The Arkansas Hunger Relief Reliance has developed educational programs to help families tackle the issue of knowing what to buy and how to fix it in its Cooking Matters and Cooking Matters at the Store programs. Participants can gain some experience on recipes, meal planning and creating grocery shopping lists.
“In a way, I kind of agree limiting food stamps because I think children need them to eat a lot more healthy foods but that’s going to make things super difficult as well on parents,” Cox said. “I do know that.”

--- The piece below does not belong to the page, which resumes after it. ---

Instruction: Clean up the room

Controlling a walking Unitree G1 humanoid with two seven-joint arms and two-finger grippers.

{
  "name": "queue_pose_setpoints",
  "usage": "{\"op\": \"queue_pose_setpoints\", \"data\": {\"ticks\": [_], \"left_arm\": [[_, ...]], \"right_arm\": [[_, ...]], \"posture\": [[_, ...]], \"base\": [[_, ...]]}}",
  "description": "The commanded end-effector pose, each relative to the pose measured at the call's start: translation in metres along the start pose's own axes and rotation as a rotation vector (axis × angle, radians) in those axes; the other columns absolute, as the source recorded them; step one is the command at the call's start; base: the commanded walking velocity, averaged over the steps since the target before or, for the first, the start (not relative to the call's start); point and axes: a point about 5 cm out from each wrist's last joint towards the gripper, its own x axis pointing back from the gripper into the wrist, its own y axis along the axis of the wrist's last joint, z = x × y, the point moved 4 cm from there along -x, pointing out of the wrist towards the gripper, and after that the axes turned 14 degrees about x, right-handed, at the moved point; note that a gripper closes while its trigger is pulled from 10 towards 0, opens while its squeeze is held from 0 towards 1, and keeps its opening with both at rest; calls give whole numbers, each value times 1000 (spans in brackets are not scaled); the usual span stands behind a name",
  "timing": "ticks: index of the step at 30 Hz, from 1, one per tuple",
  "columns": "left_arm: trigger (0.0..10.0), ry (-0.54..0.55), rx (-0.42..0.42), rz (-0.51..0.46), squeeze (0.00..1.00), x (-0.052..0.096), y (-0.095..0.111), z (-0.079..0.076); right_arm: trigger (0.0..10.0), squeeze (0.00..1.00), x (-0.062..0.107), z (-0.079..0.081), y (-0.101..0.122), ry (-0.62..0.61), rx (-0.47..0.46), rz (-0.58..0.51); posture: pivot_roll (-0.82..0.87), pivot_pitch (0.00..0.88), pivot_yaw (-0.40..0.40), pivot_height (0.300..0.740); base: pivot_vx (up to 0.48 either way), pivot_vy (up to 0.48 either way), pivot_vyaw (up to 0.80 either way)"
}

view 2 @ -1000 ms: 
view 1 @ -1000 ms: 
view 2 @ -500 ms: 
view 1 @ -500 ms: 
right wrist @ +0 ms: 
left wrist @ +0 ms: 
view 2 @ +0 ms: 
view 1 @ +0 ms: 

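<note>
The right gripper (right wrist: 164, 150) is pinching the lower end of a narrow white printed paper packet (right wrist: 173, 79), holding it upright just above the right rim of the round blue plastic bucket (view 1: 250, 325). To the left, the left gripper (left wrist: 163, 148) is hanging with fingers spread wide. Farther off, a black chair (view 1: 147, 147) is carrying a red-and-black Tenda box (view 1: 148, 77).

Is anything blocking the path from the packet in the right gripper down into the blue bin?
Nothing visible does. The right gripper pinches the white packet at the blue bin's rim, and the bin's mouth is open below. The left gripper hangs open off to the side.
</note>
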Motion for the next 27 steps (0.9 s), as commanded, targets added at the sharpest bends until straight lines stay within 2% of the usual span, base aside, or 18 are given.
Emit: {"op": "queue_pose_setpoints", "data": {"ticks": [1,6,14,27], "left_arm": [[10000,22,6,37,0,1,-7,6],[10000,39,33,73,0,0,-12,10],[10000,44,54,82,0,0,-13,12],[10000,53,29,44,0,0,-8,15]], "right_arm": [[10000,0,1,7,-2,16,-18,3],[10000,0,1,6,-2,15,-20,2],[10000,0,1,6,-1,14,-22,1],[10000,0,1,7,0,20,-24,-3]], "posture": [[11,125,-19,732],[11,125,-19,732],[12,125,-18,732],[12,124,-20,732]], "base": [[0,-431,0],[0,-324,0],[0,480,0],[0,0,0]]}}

Another point on the fact check from Bentley’s testimony. She noted that she did not believe there would be a fiscal impact to a change in the program. However, the Department of Health’s initial estimates, after only just being added to the bill, say it would cost about $120,000 a year to hire two new full-time staff members to create the criteria, maintain the list and develop the guidelines for retailers. That amount could change, depending on further details.
Edward’s Food Giant, an Arkansas-based grocery chain, said it would cost its company roughly $1 million to upgrade its register programs, not to mention ongoing updates as items are added to the database.
Bentley, in her bill, suggests that the guidelines follow the guidelines for the federal nutrition program for Women, Infants & Children (WIC). Bentley’s goal is to reduce obesity and Medicaid-Medicare costs from obesity related illness. However, Webb cautioned that the WIC guidelines would not necessarily fare well for Arkansas’ elderly SNAP recipients, those with chronic health conditions and others.
For example, Webb noted that the WIC program can require what types of foods (non-fat versus whole milk yogurt) a person can buy, but also the size amounts. For a single elderly person on SNAP, they may not be able to finish a 32-ounce jug of yogurt prior to it spoiling, but under WIC guidelines, those size-type restrictions often apply. Those larger items typically cost more, which means food would be going bad, while costing consumers more.
Even if lawmakers approve the changes, USDA would have to provide a waiver (which it has never done). Bentley indicated that she believed with a new president there could be a shift in administrative decisions to what she described as a more “common-sense” approach.
In testifying to the committee, Bentley noted that Arkansas would not necessarily be the pioneering state on these changes. She noted that a lawmaker in Tennessee had filed a similar bill. That lawmaker has now pulled the legislation from consideration.
A few more details to consider:
Mary Bentley would like to see Arkansas bump up from its health ranking of 48 to 30 in the nation. That 30 slot is currently held by Alaska, which has a median income nearly double that of Arkansas and its unemployment rate is half the 20% Arkansas experiences as a state. For top-ranked Hawaii, it’s roughly the same story. Higher median incomes, lower poverty levels and a higher health ranking. Of course, the study takes into account more factors than just those, but poverty levels can play a hefty role in hunger in health.
According to the same SNAP study that Bentley cited the 5 percent soda figure from, the researchers also found that 80 cents of every SNAP dollar goes to basics like milk, eggs, meat, bread, cereal, vegetables and fruits. The remaining 20 cents of each dollar are divvied up among the other food groups (including condiments, juices, teas, coffees, chips, candy, etc.).
Nearly 500,000 individuals, and more than 200,000 households, in Arkansas receive some sort of benefit from SNAP. The average monthly benefit per household is about $250, which holds true for the rest of the country as well.